The Kaby Lake-U/Y GPU - Media Capabilities

While from a feature standpoint Kaby Lake is not a massive shift from Skylake, when it comes to GPU matters it none the less brings across some improvements that are directly visible to the end-user. As with the CPU cores, Intel’s 14nm+ process will allow for higher GPU frequencies and overall better GPU performance, but arguably the more impressive change with Kaby Lake is the updated media capabilities. To be clear, Kaby Lake is still an Intel Gen9 GPU – the core GPU architecture has not changed – but Intel has revised the video processing blocks to add further functionality and improve their performance for Kaby Lake.
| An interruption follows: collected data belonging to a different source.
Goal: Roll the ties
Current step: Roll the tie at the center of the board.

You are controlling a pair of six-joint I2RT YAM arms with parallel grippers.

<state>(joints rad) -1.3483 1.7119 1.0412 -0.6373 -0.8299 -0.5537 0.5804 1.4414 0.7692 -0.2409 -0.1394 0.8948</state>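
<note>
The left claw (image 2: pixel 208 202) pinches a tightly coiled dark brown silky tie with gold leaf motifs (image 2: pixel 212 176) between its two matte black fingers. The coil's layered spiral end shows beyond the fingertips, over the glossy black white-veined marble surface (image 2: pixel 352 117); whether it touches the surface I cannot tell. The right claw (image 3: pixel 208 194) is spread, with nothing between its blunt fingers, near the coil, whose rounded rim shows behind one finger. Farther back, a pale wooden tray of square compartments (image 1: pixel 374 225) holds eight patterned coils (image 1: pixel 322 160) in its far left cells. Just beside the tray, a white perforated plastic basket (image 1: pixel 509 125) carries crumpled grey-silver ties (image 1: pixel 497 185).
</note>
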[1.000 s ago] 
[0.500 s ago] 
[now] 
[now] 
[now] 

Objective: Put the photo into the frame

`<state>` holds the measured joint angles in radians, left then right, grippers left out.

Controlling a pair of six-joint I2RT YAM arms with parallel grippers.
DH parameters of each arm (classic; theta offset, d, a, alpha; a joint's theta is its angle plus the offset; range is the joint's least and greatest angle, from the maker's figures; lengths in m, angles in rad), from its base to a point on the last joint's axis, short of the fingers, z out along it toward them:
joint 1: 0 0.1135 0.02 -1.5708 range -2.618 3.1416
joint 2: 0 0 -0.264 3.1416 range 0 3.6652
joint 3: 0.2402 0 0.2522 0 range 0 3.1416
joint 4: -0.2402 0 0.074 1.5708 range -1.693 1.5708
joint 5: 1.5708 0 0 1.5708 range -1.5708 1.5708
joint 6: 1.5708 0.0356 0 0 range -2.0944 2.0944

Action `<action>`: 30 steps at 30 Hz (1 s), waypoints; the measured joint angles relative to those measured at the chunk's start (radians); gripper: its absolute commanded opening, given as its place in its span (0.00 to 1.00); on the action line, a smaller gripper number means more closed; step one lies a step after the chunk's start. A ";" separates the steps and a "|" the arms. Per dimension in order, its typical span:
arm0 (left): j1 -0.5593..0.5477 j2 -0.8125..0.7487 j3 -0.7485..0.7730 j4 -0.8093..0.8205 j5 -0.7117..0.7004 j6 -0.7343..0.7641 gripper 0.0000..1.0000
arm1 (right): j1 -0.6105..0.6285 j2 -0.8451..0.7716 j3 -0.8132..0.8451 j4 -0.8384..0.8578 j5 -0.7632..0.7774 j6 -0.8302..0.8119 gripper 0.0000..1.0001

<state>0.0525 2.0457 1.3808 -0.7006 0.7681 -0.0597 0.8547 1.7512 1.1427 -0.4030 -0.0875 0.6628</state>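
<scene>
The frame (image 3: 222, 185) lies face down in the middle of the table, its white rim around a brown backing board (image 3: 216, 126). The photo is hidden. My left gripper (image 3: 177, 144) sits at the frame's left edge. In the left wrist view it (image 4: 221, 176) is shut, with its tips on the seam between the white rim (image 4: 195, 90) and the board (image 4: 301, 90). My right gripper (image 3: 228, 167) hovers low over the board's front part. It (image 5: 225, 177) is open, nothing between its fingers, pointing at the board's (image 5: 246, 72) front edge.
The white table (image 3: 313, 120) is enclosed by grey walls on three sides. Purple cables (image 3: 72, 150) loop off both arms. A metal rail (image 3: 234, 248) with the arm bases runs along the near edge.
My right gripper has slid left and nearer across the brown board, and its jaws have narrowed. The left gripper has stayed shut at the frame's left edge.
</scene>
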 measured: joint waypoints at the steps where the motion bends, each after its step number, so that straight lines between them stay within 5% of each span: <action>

The media capabilities of the Skylake GPU was analyzed in great detail in our 2015 IDF coverage. The updates to Kaby Lake-U/Y should be analyzed while keeping those features in mind. The major feature change in the Kaby Lake-U/Y media engine is the availability of full hardware acceleration for encode and decode of 4K HEVC Main10 profile videos. This is in contrast to Skylake, which can support HEVC Main10 decode up to 4Kp30, but does so using a “hybrid” process that spreads out the workload over the CPU, the GPU’s media processors, and the GPU’s shader cores. As a result, not only can Kaby Lake process more HEVC profiles in fixed function hardware than before, but it can do so at a fraction of the power and with much better throughput.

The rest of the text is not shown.